At the start of this chapter, I was most anxious to wrap things up and get to the wedding… and a little bit beyond! But I am finding that Anne and Gilbert are taking longer than expected to begin to farewell their nearest and dearest, and so this is the second of three chapters to do with 'Anticipating'. Thank you for your patience (and perhaps forbearance!) else this chapter would be 13,000 words… not that I haven't done _that_ before, elsewhere on this site, but it is no longer a sustainable way to write. I hope that you therefore enjoy following this second last day before their nuptials, with more to come, including some familiar canon scenes.
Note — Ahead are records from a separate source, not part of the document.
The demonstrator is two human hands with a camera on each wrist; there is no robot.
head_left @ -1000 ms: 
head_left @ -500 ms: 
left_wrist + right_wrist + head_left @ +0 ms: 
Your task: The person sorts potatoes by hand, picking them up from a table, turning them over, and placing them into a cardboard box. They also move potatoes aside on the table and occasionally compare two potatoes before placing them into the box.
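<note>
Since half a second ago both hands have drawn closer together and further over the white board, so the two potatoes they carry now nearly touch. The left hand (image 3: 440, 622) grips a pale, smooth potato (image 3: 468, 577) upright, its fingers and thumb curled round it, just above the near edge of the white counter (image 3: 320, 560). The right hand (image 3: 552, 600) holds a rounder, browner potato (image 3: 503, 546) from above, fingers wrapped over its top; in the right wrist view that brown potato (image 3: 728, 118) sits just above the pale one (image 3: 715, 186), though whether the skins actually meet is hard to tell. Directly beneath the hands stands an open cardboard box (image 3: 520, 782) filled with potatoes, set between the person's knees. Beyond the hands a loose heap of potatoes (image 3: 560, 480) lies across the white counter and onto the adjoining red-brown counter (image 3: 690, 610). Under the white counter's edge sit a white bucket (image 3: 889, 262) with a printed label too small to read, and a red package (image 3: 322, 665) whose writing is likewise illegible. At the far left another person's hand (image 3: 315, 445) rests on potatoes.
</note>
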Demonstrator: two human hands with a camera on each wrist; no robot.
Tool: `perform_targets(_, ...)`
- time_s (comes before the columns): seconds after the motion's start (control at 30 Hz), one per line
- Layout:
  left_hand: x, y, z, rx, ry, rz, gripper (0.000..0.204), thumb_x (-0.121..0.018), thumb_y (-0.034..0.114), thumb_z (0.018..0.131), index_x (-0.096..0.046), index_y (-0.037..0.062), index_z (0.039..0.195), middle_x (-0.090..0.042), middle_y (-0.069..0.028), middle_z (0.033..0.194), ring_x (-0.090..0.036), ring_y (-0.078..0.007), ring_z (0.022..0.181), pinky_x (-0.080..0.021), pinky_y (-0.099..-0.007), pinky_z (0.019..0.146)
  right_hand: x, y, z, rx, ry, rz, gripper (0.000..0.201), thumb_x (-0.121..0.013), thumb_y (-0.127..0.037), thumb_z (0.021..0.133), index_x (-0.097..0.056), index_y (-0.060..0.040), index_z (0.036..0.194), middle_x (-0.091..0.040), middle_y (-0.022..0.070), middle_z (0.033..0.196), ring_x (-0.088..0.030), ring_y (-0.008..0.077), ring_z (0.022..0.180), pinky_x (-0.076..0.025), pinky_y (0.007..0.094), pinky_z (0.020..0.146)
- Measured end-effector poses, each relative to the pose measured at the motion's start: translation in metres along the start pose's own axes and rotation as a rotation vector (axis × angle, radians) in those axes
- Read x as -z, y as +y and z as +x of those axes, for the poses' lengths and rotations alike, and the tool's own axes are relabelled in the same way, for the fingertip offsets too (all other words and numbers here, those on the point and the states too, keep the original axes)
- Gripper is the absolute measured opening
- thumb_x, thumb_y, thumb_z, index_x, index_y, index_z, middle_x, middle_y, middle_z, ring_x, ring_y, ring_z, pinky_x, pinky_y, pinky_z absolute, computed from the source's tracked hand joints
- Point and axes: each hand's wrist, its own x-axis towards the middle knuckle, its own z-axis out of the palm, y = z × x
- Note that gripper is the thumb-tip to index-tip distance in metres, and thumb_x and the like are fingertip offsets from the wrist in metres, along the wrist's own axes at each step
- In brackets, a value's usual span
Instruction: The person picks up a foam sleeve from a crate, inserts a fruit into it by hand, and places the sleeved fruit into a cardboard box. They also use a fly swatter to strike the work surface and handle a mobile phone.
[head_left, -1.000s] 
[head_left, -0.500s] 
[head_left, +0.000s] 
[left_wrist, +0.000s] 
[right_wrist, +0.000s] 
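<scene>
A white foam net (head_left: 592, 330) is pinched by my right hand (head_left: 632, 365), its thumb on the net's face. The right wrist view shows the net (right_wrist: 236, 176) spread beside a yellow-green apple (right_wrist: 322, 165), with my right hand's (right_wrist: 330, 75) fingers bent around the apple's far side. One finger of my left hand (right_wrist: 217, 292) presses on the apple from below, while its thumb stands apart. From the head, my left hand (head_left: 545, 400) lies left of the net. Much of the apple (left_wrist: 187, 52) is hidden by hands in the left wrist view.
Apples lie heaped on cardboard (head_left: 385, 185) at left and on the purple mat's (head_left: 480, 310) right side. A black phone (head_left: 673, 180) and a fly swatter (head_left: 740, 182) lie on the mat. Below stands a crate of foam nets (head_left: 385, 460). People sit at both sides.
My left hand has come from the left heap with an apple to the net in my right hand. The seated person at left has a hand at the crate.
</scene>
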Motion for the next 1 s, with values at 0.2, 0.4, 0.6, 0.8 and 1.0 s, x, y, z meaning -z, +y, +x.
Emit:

Reviewers have been so kind in asking about my intentions for this story. I apologise that I am always changing my ground rules. I am hopeful that the wedding will be covered in one longish chapter and then another chapter will cover Anne and Gilbert's arrival in Glen St Mary and their rather unexpected welcoming committee (as in Chapter 5 of _Anne's House of Dreams_ ). I then anticipate that there will be at least one chapter dedicated to that Very Long Evening where we learn fascinating details about Captain Jim and John Selwyn (Chapters 6 and 7 of _Anne's House of Dreams_ ) (cue: sigh!) and THEN one-two further chapters that will be a T-rated Wedding Night lead-up before we launch back into M-land for the Wedding Night proper and several further chapters perhaps taking in the first one-two weeks of their honeymoon. So possibly the T section of this story will be 20 chapters in total now with a further 3-5 M-section chapters. I hope that makes sense! I know that After the Wedding has been rich fodder of late for some wonderful writers and I hope to do this lovely period justice in my own way.

I am not finishing with Anne and Gilbert nor their new little house… for I am tremendously excited to share that I am already planning a canon-compliant sequel to _Let Love clasp Grief,_ telling the story of _House of Dreams_ from Leslie Moore's point of view. She has been someone who has always fascinated me, and I am thrilled to delve into this complex and compelling character. I hope to continue her narrative only shortly after finishing Anne and Gilbert's… I'm afraid your guess is as good as mine as to when that will be, but I am hopeful to stick to regular Sunday updates from now on… including my other neglected stories!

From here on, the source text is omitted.